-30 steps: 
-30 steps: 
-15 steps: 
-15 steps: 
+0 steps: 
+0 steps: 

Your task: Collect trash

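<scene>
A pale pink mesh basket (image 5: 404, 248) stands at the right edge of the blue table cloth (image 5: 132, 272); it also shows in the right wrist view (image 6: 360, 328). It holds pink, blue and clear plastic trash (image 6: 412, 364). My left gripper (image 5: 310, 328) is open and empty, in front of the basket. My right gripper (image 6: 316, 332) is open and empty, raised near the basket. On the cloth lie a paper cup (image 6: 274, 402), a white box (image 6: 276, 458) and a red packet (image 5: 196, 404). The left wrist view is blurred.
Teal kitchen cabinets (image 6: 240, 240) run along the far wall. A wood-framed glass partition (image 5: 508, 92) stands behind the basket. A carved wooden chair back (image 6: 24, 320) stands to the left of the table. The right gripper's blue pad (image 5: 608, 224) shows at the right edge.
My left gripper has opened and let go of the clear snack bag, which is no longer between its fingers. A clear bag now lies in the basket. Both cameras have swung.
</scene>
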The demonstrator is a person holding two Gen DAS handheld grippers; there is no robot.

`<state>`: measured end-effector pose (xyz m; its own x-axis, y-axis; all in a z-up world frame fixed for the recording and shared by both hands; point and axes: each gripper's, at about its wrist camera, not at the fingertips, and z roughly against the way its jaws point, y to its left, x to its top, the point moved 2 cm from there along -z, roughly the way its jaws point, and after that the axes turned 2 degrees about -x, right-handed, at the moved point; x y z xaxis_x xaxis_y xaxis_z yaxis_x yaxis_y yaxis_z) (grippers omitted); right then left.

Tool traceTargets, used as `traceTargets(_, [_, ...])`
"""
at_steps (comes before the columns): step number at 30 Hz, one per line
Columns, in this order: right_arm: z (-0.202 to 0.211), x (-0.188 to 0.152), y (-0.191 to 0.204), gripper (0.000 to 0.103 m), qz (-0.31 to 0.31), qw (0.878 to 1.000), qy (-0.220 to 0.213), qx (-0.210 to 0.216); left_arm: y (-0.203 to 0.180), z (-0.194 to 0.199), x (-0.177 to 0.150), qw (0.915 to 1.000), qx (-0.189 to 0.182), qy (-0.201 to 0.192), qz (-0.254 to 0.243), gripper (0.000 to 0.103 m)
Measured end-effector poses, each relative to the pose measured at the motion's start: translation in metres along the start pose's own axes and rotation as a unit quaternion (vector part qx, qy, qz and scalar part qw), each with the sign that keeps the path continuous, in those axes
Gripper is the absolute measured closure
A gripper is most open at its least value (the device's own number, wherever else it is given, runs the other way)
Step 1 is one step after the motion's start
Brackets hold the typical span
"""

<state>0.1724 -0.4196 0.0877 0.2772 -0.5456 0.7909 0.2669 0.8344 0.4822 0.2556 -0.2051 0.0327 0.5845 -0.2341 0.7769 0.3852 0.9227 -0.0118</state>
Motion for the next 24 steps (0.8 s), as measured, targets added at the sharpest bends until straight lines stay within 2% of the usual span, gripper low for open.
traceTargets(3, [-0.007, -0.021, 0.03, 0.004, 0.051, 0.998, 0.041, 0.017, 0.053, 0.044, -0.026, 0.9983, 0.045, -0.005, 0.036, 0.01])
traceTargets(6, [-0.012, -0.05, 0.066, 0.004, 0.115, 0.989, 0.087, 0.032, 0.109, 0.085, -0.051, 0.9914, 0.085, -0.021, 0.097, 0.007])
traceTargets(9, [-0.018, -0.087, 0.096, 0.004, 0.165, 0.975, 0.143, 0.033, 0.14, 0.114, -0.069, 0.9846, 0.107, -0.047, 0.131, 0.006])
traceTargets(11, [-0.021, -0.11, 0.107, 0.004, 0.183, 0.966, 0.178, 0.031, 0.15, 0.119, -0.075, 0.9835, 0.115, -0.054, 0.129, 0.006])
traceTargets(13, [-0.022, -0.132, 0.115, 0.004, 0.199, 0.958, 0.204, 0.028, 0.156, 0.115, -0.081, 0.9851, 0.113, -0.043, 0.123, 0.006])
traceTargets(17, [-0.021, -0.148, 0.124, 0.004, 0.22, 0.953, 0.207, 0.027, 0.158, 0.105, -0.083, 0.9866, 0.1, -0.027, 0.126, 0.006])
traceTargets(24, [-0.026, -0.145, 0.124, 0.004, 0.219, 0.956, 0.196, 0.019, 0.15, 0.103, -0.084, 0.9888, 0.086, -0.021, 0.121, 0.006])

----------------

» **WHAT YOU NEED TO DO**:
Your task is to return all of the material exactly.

» **RESULT OF THE EXERCISE**:
-30 steps: 
-30 steps: 
-15 steps: 
-15 steps: 
+0 steps: 
+0 steps: 

Your task: Collect trash

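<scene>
A pale pink mesh basket (image 5: 404, 248) stands at the right edge of the blue table cloth (image 5: 132, 272); it also shows in the right wrist view (image 6: 360, 328). It holds pink, blue and clear plastic trash (image 6: 412, 364). My left gripper (image 5: 310, 328) is open and empty, in front of the basket. My right gripper (image 6: 316, 332) is open and empty, raised near the basket. On the cloth lie a paper cup (image 6: 274, 402), a white box (image 6: 276, 458) and a red packet (image 5: 196, 404). The left wrist view is blurred.
Teal kitchen cabinets (image 6: 240, 240) run along the far wall. A wood-framed glass partition (image 5: 508, 92) stands behind the basket. A carved wooden chair back (image 6: 24, 320) stands to the left of the table. The right gripper's blue pad (image 5: 608, 224) shows at the right edge.
My left gripper has opened and let go of the clear snack bag, which is no longer between its fingers. A clear bag now lies in the basket. Both cameras have swung.
</scene>
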The demonstrator is a person holding two Gen DAS handheld grippers; there is no robot.

`<state>`: measured end-effector pose (xyz m; its own x-axis, y-axis; all in a z-up world frame fixed for the recording and shared by both hands; point and axes: each gripper's, at about its wrist camera, not at the fingertips, and z roughly against the way its jaws point, y to its left, x to its top, the point moved 2 cm from there along -z, roughly the way its jaws point, and after that the axes turned 2 degrees about -x, right-handed, at the moved point; x y z xaxis_x xaxis_y xaxis_z yaxis_x yaxis_y yaxis_z) (grippers omitted); right then left.

Tool traceTargets, used as `traceTargets(_, [_, ...])`
"""
at_steps (comes before the columns): step number at 30 Hz, one per line
Columns, in this order: right_arm: z (-0.202 to 0.211), x (-0.188 to 0.152), y (-0.191 to 0.204), gripper (0.000 to 0.103 m), qz (-0.31 to 0.31), qw (0.878 to 1.000), qy (-0.220 to 0.213), qx (-0.210 to 0.216); left_arm: y (-0.203 to 0.180), z (-0.194 to 0.199), x (-0.177 to 0.150), qw (0.915 to 1.000), qx (-0.189 to 0.182), qy (-0.201 to 0.192), qz (-0.254 to 0.243), gripper (0.000 to 0.103 m)
Measured end-effector poses, each relative to the pose measured at the motion's start: translation in metres along the start pose's own axes and rotation as a unit quaternion (vector part qx, qy, qz and scalar part qw), each with the sign that keeps the path continuous, in those axes
Gripper is the absolute measured closure
A gripper is most open at its least value (the device's own number, wherever else it is given, runs the other way)
Step 1 is one step after the motion's start
Brackets hold the typical span
"""

<state>0.1724 -0.4196 0.0877 0.2772 -0.5456 0.7909 0.2669 0.8344 0.4822 0.2556 -0.2051 0.0327 0.5845 -0.2341 0.7769 0.3852 0.9227 -0.0118</state>
Motion for the next 24 steps (0.8 s), as measured, targets added at the sharpest bends until straight lines stay within 2% of the usual span, gripper low for open.
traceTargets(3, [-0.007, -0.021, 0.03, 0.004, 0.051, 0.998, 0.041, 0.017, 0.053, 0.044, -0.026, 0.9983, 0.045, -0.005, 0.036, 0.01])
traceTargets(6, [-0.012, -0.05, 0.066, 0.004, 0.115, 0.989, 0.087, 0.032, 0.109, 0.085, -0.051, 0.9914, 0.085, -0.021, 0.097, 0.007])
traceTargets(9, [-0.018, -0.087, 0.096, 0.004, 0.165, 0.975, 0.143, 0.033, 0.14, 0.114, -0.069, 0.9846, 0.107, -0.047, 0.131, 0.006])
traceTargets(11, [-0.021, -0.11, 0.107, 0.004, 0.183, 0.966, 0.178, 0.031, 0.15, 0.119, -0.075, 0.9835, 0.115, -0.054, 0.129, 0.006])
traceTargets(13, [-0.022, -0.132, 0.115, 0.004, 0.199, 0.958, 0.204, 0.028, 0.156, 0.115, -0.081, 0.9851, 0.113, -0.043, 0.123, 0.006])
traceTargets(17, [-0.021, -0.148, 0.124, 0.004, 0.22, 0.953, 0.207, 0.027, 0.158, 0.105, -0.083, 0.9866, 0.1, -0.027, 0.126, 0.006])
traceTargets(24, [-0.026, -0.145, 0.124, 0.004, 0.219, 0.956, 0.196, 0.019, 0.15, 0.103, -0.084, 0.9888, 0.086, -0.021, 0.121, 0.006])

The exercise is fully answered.